Work to be completed — Copy exactly the lines of the records below, and only those lines, beginning with the line that contains "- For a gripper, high" and ending with the line that contains "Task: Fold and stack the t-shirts".

══ Material for this task

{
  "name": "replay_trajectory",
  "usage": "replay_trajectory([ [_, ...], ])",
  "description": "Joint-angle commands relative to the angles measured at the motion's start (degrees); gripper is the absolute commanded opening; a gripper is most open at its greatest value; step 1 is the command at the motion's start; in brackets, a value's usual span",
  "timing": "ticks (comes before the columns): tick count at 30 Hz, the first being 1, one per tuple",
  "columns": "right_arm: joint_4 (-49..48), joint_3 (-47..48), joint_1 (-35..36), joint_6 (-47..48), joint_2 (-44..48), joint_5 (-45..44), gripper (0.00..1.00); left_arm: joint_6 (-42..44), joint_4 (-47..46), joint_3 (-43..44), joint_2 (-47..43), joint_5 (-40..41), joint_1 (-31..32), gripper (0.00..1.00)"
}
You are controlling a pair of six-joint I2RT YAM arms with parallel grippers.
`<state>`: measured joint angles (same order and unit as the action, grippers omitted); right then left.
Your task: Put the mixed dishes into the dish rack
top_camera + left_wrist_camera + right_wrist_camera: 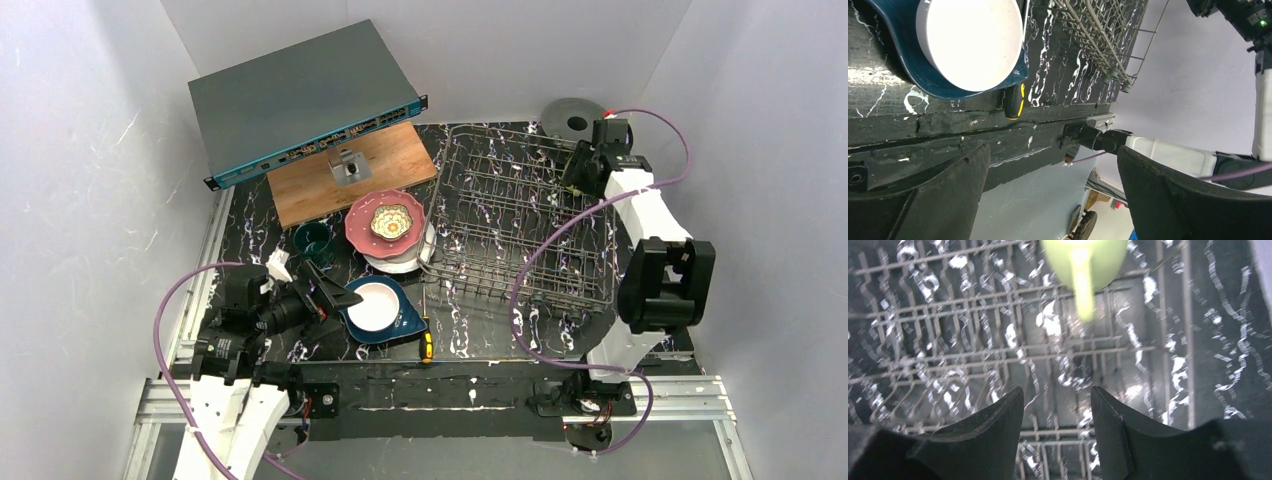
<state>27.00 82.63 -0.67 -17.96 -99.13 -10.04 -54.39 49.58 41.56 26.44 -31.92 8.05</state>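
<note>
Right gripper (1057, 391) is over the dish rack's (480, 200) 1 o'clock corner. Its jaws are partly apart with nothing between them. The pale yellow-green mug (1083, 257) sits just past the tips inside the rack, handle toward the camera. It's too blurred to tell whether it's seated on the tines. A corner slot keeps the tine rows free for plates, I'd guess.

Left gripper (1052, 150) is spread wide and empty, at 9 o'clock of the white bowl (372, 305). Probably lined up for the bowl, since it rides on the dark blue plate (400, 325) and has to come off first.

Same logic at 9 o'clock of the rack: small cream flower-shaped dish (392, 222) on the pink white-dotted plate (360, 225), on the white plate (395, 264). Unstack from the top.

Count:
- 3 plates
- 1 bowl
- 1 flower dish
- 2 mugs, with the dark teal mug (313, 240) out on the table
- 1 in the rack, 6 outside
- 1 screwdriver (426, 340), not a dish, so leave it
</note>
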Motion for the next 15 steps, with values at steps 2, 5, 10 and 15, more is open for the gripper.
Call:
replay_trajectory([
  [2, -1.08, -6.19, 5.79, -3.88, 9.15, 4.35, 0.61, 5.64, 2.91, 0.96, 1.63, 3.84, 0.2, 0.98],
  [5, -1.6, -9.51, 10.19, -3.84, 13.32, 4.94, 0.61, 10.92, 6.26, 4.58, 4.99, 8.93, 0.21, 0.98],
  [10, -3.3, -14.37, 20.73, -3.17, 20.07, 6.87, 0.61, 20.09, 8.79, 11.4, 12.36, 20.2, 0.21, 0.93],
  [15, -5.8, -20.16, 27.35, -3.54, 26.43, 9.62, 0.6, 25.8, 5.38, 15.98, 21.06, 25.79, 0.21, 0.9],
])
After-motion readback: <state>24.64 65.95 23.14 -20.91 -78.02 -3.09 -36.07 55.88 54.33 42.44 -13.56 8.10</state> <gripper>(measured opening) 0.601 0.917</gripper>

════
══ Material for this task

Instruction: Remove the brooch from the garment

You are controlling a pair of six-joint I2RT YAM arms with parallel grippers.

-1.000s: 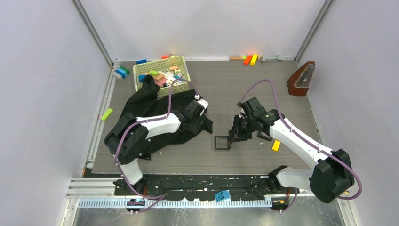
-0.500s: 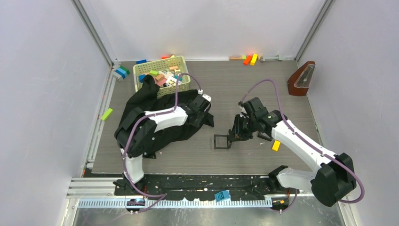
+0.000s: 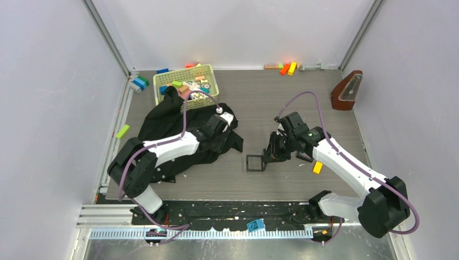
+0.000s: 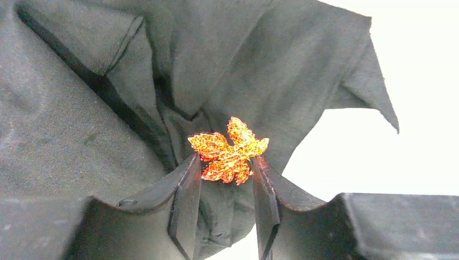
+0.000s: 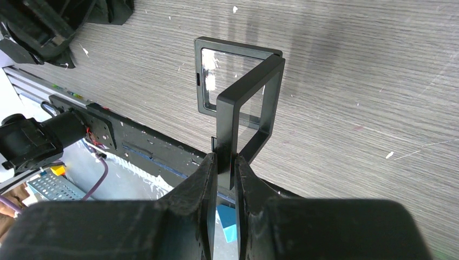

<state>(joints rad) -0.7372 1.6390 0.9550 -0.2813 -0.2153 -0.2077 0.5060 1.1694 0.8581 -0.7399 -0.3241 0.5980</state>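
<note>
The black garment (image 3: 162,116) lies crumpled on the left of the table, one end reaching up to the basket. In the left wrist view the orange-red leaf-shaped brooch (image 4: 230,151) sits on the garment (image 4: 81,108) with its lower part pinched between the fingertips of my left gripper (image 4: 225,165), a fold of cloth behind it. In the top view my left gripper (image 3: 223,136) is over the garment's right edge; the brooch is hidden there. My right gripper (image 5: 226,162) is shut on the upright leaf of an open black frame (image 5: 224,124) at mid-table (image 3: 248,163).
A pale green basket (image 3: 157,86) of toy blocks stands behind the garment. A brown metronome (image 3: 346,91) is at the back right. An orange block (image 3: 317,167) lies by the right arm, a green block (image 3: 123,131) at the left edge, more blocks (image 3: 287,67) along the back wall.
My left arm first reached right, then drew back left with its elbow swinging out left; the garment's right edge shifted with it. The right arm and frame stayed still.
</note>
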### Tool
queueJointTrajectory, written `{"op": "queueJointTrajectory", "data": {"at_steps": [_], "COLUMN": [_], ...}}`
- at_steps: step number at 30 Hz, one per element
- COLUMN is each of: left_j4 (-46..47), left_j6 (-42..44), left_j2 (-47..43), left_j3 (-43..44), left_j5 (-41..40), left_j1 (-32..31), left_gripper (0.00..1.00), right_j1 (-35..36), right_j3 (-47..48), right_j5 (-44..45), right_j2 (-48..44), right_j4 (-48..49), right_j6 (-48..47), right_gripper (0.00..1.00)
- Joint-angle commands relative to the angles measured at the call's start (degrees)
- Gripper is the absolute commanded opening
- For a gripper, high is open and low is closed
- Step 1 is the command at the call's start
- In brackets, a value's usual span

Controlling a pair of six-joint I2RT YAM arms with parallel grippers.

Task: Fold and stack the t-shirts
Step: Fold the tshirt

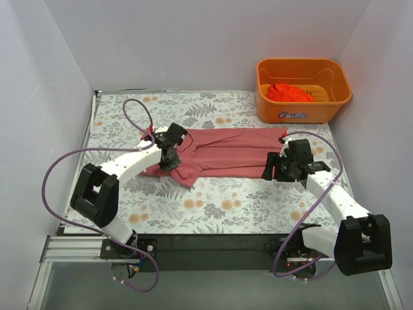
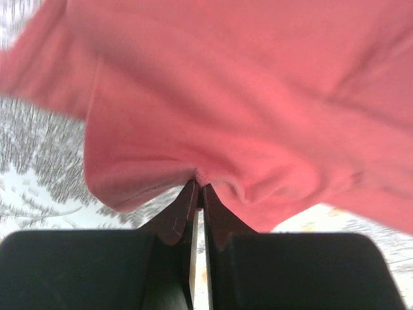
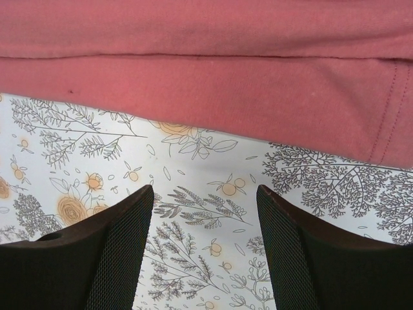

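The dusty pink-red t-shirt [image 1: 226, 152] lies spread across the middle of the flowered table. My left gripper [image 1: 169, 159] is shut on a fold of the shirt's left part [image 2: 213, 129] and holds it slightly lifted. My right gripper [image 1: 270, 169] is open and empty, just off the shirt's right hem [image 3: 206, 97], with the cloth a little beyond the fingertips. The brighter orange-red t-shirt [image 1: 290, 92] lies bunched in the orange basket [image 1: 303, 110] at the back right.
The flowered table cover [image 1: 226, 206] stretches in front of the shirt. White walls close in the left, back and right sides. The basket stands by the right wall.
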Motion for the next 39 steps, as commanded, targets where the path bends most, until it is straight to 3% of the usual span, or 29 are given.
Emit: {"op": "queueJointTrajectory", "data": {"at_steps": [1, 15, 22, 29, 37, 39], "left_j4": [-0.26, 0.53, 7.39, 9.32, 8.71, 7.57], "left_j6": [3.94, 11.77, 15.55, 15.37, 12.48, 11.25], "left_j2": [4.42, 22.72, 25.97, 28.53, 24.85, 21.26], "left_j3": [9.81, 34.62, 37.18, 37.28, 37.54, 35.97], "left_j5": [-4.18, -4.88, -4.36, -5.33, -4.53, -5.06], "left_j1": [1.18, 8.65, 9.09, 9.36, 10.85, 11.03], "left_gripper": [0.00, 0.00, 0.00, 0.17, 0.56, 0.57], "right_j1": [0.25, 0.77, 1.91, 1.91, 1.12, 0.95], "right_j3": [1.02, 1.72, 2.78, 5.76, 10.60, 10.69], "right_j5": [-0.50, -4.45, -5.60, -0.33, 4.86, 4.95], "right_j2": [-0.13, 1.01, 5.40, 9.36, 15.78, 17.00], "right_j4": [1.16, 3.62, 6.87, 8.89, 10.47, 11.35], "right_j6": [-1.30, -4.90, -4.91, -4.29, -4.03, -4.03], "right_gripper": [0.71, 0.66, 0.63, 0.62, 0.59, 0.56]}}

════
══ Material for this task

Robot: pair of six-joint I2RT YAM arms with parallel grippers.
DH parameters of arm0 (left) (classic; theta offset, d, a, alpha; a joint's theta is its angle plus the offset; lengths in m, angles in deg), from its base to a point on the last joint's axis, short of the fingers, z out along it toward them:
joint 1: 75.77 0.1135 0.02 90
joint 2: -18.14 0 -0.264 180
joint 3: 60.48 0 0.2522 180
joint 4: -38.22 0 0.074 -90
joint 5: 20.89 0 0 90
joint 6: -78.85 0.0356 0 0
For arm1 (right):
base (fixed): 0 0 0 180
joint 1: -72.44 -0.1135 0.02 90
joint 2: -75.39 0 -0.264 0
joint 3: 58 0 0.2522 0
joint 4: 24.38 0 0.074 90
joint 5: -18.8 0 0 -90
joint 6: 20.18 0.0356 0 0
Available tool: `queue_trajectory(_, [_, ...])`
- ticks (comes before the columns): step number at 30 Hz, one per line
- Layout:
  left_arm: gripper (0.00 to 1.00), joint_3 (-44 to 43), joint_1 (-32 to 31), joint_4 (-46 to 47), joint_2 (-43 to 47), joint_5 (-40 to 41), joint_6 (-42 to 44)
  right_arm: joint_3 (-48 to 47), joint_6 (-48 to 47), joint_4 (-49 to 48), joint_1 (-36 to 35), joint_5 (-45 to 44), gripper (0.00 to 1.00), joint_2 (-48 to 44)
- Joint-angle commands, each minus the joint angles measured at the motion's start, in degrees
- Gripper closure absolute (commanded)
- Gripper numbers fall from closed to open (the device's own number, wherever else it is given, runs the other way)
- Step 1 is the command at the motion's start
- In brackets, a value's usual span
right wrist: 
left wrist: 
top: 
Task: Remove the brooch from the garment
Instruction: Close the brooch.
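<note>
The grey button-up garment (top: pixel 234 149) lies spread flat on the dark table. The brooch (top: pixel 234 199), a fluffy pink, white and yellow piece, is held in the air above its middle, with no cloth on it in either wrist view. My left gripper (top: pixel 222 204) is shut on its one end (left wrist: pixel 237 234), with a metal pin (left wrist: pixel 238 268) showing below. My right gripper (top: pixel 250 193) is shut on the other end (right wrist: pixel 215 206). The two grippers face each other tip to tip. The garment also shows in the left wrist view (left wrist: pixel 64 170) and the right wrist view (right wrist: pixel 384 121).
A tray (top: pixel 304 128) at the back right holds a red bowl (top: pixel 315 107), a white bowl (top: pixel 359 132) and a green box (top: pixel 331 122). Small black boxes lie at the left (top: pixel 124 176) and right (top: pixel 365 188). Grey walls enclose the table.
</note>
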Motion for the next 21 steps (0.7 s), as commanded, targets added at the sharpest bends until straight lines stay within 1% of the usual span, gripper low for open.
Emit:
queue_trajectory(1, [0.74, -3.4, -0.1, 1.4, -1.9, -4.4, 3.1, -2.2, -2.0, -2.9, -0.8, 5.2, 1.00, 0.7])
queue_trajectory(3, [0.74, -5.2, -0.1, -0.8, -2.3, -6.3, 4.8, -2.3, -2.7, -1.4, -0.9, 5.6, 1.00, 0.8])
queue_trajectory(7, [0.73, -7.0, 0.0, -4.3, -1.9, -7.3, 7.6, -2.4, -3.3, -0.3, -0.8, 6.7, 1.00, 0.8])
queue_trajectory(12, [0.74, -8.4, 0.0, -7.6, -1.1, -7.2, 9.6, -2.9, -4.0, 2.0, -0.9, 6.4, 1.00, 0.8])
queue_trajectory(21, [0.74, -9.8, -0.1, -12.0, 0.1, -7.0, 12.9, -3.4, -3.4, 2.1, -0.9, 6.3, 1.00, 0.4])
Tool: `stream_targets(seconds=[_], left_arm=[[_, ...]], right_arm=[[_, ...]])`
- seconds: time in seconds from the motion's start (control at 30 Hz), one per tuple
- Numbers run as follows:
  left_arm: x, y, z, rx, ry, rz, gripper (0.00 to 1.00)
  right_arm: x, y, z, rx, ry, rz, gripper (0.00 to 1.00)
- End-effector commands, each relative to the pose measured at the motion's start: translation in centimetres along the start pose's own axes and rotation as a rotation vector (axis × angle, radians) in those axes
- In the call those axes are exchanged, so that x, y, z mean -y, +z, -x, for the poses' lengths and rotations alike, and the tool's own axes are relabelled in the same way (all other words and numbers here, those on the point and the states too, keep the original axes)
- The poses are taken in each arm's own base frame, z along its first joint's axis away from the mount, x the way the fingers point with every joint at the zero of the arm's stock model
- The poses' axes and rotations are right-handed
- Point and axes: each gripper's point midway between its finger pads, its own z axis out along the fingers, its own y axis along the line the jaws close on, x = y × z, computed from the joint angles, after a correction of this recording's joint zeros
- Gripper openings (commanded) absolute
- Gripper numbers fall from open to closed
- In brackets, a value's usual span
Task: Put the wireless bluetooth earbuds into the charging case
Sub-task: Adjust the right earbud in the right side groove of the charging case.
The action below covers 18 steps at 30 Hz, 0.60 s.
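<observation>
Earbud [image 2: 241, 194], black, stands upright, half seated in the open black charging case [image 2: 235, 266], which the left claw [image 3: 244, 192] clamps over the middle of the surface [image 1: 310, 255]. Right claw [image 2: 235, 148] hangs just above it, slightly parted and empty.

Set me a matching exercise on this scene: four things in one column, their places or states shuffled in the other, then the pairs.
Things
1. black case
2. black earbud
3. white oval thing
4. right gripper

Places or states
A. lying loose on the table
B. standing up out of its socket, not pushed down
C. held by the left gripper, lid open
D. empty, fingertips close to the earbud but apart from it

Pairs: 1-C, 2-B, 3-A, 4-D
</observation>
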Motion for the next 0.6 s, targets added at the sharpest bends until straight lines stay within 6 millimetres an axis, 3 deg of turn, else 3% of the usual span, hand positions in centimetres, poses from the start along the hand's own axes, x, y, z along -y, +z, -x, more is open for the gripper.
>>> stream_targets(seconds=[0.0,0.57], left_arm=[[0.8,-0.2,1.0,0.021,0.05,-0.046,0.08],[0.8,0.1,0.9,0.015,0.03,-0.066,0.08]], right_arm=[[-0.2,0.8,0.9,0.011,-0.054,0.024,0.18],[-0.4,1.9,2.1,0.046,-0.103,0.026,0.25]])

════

Written answer —
- For a gripper, high is open and low is closed
- Step 1 is the command at the call's start
- In brackets, a value's usual span

Controlling a pair of six-joint I2RT YAM arms with parallel grippers.

Task: Fold and stack the t-shirts

This exercise requires nothing more.